Question: “Now, Dr. Grigson, what is your prognosis in this case?”
Answer: “Oh. He will continue his previous behavior, that which he has done in the past. He will again do it in the future. . . . If anything, it would only get worse.
. . . This is not what you would consider a stage. This is a way of life. Just as you work every day, well, his personality comes out in his behavior.”
After a few more answers, elaborating on the first, the prosecutor moved in for the crucial thrust.
Question: “Now, Dr. Grigson, do you have an opinion as to whether or not there is a probability that the defendant . . . will commit criminal acts of violence that will constitute a continuing threat to society?”
Answer: “Yes. . . .”
Question: “And what is that opinion?”
Answer: “That certainly Mr. Smith is going to go ahead and commit other similar or same criminal acts if given the opportunity to do so.
Smith and his attorney, John Simmons of Dallas, were surprised by Grigson’s testimony. A U.S. District Court judge in Texas, ruling on Smith’s habeas corpus petition, set aside the death sentence because of that surprise, and the 5th U.S. Circuit Court of Appeals affirmed the lower court.
Defense lawyers should be notified properly of the testimony so they can prepare to impeach it, the courts, said. Beyond that, the defendant should have rights simialr to those he has when being questioned by police: the rights to remain silent and to consult an an attorney.
The use of psychiatry to determine sanity at the time of a crime and to establish competence to stand trial has been controversial enough. Use of psychiatry to predict future behavior raises even broader questions.
The American Psychiatric Association, in a “friend-of-the-court” brief in the Smith case, said that, “Such predictions are fundamentally of very low reliability, and psychiatric testimony and expertise are irrelevant to such predictions. . . . Psychiatric testimony on the issue of future criminal behavior only distorts the fact-finding process.”
The Texas attorney general, who is defending the practice before the Supreme Court, acknowledges that criticism. But in the context of the jury system, Assistant Attorney General Douglas Becker said, Grigson is just another expert witness.
“It’s for the jury to decide what’s reliable and what isn’t. If testimony is not worthy of belief, it’s the jury that’s supposed to make that decision,” he said.
In court testimony, Grigson defended his technique.

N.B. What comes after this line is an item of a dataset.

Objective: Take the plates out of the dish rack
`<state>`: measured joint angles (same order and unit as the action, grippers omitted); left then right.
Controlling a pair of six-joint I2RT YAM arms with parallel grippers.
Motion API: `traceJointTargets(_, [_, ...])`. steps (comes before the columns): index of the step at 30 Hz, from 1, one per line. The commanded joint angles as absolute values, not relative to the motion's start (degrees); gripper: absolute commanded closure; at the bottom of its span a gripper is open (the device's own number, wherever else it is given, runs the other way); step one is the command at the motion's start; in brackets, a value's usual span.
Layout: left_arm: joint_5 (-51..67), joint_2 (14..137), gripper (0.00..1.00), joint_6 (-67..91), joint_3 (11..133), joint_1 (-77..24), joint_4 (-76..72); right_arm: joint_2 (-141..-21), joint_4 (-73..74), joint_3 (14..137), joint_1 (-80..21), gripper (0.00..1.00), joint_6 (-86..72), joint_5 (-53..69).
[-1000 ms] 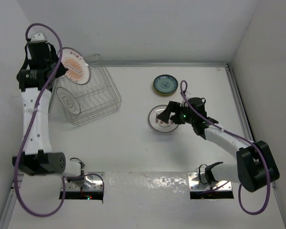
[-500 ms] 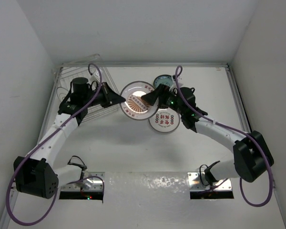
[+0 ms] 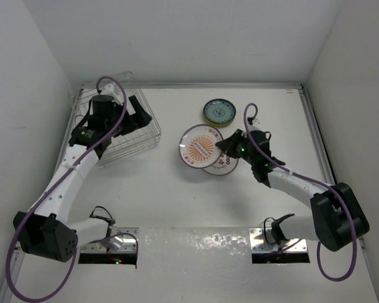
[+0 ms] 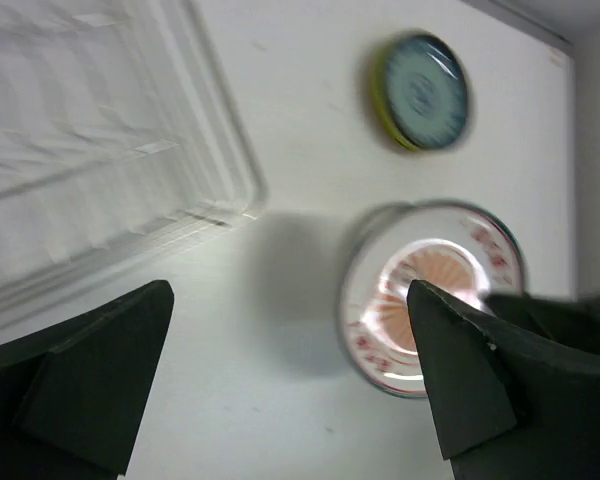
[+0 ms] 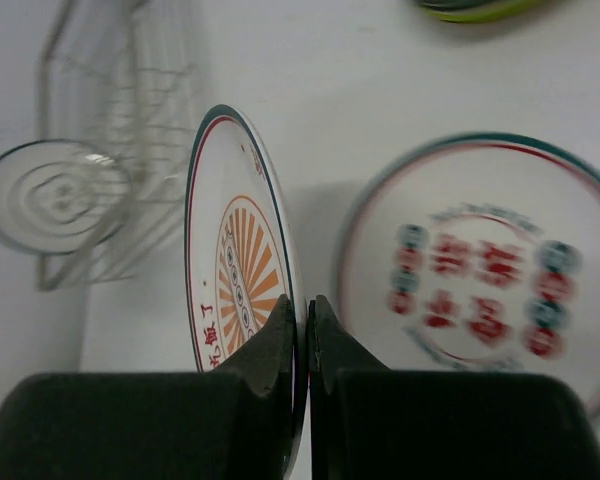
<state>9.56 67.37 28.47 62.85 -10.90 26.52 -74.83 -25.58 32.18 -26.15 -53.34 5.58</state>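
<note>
Tabletop [image 3: 177,202], rack [image 3: 141,134] holding ringed plate [image 5: 55,195]; right gripper [image 5: 307,312] pinching sunburst plate [image 5: 235,265]

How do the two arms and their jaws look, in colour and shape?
The left arm and the right arm both have white links with black joints, and black wedge-shaped jaws. A thin purple cable loops along each arm.

Robot lab / test cell. White table [image 3: 170,202] boxed in by plain white walls [image 3: 189,38] along left, far & right edges, w/ metal trim [image 3: 317,136] at the joins. Left arm [image 3: 60,186] & right arm [image 3: 297,183] sit bolted to metal mounts [image 3: 265,238] at near edge; purple cables [image 3: 18,252] loop off both. Dishware reads as props only: wire rack [image 3: 139,136] at far-left corner, plates [image 3: 218,112] toward far-right, all under flat, even light.
</note>
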Motion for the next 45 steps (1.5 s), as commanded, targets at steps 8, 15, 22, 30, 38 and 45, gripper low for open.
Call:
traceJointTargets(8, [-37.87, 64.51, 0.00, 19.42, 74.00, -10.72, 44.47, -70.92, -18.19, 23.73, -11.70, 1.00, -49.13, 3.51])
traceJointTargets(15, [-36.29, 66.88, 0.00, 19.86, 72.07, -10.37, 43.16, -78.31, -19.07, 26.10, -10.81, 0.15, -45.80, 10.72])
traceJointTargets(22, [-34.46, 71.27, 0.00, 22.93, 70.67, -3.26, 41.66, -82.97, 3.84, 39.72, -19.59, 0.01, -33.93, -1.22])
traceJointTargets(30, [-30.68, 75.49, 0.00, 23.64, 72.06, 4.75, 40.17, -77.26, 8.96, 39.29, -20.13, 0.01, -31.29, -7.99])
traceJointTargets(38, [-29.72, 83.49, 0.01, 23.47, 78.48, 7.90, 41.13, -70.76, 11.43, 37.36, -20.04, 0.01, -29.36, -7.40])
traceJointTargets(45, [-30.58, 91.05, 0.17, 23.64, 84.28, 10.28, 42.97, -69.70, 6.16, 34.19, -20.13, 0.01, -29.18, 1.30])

He said he gives a “mental status examination” to defendants, examining “thinking, feeling and behavior.” He studies “the way a person walks into the interview room, the way they sit, their attention or lack of attention to personal appearances . . . whether thoughts come out in a logical rational sequence . . . their tone of voice, do they know who they are and what’s going on about them?”
In determining whether Smith was a socipath, Grigson said, “The one significant fact which was present was I could find absolutely to signs of any remorse or any type of guilt feelings.”
He drew that conclusion, he said, from the way Smith described the crime. “He told me that he walked around over this man who had been shot, didn’t check to see if he had had a gun or if he was alive or dead. He didn’t call an ambulance. . . .
“This is . . . coldblooded disregard for another human being’s life. . . .” He should have had some “guilt-type feelings,” Grigson concluded.